Durch einen Imagefilm und Fotos von Arbeitsalltag und Betriebsausflügen auf Facebook gewährt TZM Bewerbern Einblicke in die Unternehmenskultur und das Arbeitsumfeld des Unternehmens. Die Online-Strategie scheint sich bezahlt zu machen: Immer mehr Bewerber geben an, über das Internet auf den Mittelständler aufmerksam geworden zu sein.

„Social Media ist gerade für Mittelständler eine attraktive Nische, um neues Personal zu rekrutieren, da wollen wir vorne mit dabei sein“, sagt die verantwortliche Managerin Sandra Welter. Auch andere Angebote wie das Businessnetzwerk Xing bieten eine Chance für kleinere Unternehmen, Bewerber auf sich aufmerksam zu machen.

„Unternehmen, die hier einen kompetenten Eindruck machen, können potenzielle Bewerber von sich überzeugen“, sagt Stephan Pfisterer, Bereichsleiter Bildung und Personal beim IT-Branchenverband Bitkom.

Doch viele Mittelständler haben solche Anwerbungsmechanismen noch nicht verinnerlicht. Aus einer Studie der Universitäten Bamberg und Frankfurt am Main in Kooperation mit der Internet-Stellenbörse Monster geht hervor, dass bisher kaum ein Mittelständler seine offenen Stellen über Facebook, Xing oder Twitter publiziert.

Soziale Netzwerke stärker nutzen

Im Fokus immer mehr Unternehmen: soziale Netzwerke wie FaceBook oder Xing. Quelle: dapd

Nur jedes zehnte Unternehmen sucht in sozialen Netzwerken. Künftig will sogar jeder vierte befragte Mittelständler so an Nachwuchs kommen. Bisher schaffen es die meisten noch nicht mal, ihre Profile aktuell zu halten. Während große Unternehmen eigene Social-Media-Beauftragte haben, müssen bei Mittelständlern oft Geschäftsführer, Personaler oder die Sekretärin die sozialen Kanäle pflegen.

Experimente mit Solarzellen

Maschinenbauer Röders aus dem niedersächsischen Soltau setzt bei der Personalsuche noch früher an als TZM – bei den Schülern. Der Hersteller von Werkzeugmaschinen mit einem Jahresumsatz von rund 50 Millionen Euro und 300 Beschäftigten gründete gemeinsam mit dem örtlichen Gymnasium Soltau einen Erfinderklub. Einmal die Woche trifft sich ein Röders-Ingenieur mit einer Gruppe von 10 bis 15 Schülern. Für Mittel- und Oberstufe gibt es unterschiedliche Gruppen, die Teilnahme ist freiwillig. Die Schüler lernen durch praktische Übungen technische Themen kennen; eine Gruppe experimentiert etwa mit Solarzellen oder Elektrofahrzeugen.

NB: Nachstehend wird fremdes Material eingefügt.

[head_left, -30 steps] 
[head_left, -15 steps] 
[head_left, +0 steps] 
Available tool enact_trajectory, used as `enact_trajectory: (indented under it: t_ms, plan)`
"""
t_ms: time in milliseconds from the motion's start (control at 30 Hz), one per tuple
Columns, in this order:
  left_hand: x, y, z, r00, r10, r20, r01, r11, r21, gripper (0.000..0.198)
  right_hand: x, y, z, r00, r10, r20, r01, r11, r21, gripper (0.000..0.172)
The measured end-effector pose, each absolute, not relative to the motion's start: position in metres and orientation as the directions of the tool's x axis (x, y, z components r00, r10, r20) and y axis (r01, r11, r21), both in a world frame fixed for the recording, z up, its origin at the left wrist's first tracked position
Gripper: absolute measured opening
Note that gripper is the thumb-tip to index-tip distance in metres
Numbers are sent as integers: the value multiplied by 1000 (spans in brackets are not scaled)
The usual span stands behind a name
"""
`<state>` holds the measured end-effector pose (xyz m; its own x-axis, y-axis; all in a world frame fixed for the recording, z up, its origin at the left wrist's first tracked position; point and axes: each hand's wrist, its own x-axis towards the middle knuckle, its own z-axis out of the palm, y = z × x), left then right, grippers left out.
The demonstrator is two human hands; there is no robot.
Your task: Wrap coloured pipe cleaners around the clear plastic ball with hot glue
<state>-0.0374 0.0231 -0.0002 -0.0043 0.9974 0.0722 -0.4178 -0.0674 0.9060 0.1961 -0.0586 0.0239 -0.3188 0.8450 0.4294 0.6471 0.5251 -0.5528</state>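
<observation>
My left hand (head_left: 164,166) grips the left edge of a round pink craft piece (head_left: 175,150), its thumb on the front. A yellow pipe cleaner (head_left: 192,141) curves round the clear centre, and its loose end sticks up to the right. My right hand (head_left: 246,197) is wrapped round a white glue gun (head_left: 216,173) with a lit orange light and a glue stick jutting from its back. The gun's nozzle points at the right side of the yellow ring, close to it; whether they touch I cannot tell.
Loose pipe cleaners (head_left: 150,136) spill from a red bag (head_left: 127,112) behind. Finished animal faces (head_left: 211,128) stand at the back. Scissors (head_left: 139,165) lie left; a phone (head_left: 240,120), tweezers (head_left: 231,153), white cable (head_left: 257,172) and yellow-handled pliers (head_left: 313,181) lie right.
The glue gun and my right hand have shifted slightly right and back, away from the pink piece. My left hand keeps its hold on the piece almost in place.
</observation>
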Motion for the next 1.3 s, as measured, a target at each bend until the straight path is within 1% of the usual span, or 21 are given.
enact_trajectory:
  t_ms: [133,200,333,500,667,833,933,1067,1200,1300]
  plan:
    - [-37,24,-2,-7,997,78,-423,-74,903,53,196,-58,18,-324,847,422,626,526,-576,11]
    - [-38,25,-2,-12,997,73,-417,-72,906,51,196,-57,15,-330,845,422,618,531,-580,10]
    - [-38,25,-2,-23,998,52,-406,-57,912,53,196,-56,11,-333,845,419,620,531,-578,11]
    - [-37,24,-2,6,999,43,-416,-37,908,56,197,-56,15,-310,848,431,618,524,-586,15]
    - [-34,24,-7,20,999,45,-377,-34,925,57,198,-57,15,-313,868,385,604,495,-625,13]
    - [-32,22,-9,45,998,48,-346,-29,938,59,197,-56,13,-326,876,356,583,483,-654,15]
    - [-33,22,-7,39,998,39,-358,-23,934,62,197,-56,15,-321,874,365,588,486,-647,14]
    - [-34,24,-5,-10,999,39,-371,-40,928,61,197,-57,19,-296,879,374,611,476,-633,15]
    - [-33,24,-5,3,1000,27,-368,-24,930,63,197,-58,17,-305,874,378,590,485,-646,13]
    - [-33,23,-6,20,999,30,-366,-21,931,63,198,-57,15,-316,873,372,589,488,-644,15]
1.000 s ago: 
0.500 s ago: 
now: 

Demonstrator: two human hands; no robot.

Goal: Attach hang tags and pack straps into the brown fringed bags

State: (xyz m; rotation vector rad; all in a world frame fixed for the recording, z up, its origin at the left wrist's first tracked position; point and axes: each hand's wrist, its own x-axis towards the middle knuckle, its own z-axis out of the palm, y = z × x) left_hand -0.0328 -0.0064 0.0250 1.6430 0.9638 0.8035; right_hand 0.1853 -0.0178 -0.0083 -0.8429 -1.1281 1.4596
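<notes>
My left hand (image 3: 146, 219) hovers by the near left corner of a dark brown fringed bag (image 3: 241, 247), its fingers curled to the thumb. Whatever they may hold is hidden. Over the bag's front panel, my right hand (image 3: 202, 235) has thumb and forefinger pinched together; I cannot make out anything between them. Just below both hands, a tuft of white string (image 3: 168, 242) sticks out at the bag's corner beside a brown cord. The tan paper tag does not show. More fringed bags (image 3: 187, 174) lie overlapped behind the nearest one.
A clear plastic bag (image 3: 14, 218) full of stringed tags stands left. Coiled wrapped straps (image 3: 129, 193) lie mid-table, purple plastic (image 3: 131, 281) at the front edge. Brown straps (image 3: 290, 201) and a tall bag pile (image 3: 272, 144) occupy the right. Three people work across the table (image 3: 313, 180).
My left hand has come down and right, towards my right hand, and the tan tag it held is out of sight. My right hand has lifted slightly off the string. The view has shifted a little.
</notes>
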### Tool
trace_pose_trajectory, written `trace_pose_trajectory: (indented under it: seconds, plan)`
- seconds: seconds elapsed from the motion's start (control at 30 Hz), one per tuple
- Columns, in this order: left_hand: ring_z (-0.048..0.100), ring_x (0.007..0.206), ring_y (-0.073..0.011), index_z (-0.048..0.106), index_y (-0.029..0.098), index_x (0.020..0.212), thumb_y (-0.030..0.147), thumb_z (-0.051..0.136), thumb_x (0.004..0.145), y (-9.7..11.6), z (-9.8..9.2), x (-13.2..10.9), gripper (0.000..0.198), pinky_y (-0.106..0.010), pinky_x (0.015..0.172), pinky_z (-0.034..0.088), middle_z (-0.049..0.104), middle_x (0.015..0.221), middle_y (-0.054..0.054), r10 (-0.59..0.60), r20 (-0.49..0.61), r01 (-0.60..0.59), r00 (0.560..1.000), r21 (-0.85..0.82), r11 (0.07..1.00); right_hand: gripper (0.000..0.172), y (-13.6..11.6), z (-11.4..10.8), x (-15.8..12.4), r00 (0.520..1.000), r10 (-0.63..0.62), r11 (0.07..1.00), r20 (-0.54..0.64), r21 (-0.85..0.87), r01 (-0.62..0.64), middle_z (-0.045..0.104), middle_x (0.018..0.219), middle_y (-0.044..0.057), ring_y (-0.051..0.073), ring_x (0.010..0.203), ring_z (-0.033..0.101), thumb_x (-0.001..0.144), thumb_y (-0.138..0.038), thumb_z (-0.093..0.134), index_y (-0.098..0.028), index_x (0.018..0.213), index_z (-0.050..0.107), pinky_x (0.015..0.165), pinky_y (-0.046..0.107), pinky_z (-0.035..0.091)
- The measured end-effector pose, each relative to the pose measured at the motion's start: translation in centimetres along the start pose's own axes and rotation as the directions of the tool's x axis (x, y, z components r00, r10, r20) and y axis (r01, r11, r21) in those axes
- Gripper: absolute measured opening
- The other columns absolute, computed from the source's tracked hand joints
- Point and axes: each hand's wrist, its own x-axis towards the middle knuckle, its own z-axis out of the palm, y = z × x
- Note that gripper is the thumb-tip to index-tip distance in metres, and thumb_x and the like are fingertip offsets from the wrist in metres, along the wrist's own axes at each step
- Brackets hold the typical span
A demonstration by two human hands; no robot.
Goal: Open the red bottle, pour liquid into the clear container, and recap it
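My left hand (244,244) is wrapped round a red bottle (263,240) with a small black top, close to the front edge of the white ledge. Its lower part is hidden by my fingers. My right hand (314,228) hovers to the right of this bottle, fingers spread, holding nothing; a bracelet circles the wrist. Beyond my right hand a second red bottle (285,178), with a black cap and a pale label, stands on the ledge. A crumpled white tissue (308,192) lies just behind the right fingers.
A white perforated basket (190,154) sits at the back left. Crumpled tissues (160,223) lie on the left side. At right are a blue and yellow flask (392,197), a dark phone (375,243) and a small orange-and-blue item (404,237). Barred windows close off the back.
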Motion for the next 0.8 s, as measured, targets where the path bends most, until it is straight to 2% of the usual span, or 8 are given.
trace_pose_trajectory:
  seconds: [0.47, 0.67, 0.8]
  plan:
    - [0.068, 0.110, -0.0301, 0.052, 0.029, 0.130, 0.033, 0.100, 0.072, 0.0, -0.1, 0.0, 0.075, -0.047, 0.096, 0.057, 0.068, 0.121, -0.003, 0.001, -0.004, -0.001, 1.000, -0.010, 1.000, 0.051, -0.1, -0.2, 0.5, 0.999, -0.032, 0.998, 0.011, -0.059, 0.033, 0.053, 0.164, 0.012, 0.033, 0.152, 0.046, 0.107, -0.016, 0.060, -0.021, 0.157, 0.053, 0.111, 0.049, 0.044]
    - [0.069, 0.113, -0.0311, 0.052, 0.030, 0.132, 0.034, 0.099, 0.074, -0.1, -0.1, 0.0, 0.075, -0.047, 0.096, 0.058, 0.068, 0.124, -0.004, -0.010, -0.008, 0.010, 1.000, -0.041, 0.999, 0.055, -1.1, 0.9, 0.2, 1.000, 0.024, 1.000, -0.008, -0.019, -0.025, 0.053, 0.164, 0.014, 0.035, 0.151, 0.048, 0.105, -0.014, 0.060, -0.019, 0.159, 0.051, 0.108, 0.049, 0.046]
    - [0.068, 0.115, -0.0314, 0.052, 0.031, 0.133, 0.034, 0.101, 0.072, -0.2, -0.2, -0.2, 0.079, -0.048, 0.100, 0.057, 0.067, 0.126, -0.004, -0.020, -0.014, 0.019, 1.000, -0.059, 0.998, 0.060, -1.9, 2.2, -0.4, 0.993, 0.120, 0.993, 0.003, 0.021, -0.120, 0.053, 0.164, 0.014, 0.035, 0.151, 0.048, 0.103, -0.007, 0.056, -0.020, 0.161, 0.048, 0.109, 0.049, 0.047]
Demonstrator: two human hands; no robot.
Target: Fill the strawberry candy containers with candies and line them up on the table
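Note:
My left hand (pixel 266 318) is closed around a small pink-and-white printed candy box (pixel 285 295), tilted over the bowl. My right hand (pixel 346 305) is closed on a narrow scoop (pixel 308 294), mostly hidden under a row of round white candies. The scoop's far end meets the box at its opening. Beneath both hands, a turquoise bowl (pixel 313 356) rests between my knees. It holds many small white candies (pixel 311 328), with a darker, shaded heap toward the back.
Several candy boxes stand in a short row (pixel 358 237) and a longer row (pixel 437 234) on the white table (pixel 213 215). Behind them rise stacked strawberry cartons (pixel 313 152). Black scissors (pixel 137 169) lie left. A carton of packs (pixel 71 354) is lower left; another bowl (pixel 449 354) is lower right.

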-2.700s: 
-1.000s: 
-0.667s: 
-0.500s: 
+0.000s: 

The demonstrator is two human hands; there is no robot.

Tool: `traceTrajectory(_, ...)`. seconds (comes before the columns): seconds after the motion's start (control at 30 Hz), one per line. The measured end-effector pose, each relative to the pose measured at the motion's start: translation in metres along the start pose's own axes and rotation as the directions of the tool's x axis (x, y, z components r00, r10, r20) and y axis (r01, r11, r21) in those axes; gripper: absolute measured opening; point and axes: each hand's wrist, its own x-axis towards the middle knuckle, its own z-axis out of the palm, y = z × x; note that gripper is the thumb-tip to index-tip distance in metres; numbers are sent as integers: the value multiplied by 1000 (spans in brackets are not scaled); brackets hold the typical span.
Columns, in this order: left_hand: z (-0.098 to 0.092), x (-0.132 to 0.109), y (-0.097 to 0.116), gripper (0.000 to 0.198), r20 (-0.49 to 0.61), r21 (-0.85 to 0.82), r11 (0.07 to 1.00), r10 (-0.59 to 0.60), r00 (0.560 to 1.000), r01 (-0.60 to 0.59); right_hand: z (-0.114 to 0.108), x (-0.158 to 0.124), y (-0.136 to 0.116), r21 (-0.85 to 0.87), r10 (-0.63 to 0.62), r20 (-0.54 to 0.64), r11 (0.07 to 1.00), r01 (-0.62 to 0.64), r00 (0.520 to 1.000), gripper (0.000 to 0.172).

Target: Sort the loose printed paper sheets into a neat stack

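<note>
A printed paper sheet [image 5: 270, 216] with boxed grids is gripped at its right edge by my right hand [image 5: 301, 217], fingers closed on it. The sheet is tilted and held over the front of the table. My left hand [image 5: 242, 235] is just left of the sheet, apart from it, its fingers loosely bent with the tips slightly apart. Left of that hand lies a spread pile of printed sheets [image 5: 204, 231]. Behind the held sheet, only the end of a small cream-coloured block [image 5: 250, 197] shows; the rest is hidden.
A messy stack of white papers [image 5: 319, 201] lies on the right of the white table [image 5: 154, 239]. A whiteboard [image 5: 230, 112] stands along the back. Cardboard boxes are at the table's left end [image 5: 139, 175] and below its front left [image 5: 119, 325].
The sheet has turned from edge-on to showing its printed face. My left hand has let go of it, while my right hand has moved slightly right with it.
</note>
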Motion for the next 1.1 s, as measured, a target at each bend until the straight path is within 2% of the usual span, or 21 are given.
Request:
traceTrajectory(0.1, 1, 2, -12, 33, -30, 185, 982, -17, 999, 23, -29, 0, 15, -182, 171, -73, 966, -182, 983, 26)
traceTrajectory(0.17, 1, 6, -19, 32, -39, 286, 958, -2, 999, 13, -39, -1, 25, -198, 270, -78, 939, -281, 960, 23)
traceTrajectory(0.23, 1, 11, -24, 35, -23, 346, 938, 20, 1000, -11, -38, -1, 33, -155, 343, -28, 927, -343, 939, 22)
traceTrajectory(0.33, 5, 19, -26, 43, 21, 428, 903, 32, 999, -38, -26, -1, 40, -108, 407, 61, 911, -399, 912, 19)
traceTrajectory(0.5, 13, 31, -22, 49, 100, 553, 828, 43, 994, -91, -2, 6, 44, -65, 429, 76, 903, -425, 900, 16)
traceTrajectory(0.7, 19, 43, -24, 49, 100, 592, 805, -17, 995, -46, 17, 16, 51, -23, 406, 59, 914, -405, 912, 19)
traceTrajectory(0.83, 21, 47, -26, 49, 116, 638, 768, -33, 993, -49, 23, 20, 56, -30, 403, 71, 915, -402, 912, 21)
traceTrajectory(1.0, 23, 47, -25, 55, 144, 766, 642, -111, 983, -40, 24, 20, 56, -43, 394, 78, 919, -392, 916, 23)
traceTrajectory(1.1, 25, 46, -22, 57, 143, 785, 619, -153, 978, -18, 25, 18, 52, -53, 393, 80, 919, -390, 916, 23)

Die Klub-Idee hatte Geschäftsführer Jürgen Röders: „Damit wollen wir etwas gegen den Mangel an Ingenieuren tun und Schüler früh für technische Berufe begeistern.“ Einige der Schüler nahmen bereits am Daniel-Düsentrieb-Wettbewerb der Hamburger Schulen teil und entwarfen dafür einen programmierbaren Roboter. Unter ihnen war auch Marc von Elling, der mittlerweile sein duales Studium der Informations- und Elektrotechnik an der Hochschule für Angewandte Wissenschaften in Hamburg begonnen hat. Zugleich arbeitet er als Auszubildender bei Röders. Die Firma übernimmt seine Studiengebühren.

„Die interessanten Projekte im Erfinderklub haben mir entscheidend bei der Auswahl des Studiengangs geholfen“, sagt der 22-Jährige. Geschäftsführer Röders freut das. Neben Marc hat sich inzwischen noch ein zweiter ehemaliger Erfinder für ein duales Studium entschieden.